While he faces pressures from fellow Democrats, Mr. Obama is also fending off attacks from Republicans who sense an opportunity to knock him off his stride by arguing that the health care bill, estimated as costing more than $1 trillion over the next decade, will not slow or reduce the growth of health spending.
The White House has been in a running debate this week with Senator Jim DeMint, Republican of South Carolina, who predicted that health legislation would prove to be Mr. Obama’s “Waterloo moment” and would break the president. To that, Mr. Obama said: “This isn’t about me. I have great health insurance, and so does every member of Congress.”
In his opening remarks Wednesday night, Mr.
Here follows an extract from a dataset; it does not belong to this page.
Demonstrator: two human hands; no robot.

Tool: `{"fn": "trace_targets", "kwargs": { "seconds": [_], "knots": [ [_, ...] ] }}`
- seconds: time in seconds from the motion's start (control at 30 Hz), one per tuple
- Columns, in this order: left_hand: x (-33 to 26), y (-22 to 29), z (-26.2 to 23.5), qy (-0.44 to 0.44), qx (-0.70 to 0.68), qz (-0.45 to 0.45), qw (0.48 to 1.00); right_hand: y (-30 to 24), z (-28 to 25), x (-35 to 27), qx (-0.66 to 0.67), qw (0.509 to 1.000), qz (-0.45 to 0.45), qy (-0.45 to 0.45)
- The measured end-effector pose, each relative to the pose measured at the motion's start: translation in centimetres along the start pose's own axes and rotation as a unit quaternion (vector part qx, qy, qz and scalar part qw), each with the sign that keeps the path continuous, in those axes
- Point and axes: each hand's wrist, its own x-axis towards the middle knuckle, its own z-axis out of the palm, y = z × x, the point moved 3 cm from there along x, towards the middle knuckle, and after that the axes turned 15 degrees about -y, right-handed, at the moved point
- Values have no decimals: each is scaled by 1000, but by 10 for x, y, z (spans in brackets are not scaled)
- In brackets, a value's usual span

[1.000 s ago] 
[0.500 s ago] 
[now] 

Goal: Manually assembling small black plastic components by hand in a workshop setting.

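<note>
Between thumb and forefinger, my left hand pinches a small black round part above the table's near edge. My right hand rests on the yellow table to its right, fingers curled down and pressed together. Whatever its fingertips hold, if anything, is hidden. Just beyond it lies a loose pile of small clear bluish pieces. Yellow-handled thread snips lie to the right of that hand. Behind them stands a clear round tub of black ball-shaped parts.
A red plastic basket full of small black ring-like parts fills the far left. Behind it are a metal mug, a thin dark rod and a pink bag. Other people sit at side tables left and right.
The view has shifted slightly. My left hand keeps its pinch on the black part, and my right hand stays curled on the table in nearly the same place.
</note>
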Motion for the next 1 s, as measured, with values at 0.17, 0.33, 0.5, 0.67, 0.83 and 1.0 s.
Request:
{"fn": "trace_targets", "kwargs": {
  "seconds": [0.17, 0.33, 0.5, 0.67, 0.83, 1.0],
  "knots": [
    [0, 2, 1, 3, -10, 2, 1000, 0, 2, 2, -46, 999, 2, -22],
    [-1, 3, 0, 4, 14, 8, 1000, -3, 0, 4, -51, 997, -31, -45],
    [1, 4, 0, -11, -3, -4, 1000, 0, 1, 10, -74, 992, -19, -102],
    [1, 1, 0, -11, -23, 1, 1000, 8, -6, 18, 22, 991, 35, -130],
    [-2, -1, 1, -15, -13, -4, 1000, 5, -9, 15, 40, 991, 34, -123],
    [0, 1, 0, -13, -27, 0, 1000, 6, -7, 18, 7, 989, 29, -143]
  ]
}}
Obama said he was aware that many Americans are asking, “What’s in this for me?” But he also tried to appeal to the nation’s conscience, casting the issue as a matter of urgency to families who are losing their life savings trying to pay for medical care and to businesses burdened by trying to provide coverage to their employees.
Asked what the rush was to meet his August deadline for passage of House and Senate bills, Mr. Obama replied: “I’m rushed because I get letters every day from families that are being clobbered by health care costs. They ask me, ‘Can you help?’ ”
In fact, there is another reason Mr. Obama is rushed: he knows time is not on his side. The more Congress delays passage of a health bill, the more time his Republican opponents will have to marshal their opposition and kill it.
“If you don’t set deadlines in this town, things don’t happen,” Mr. Obama said. “The default position is inertia.”
David M. Herszenhorn and Robert Pear contributed reporting.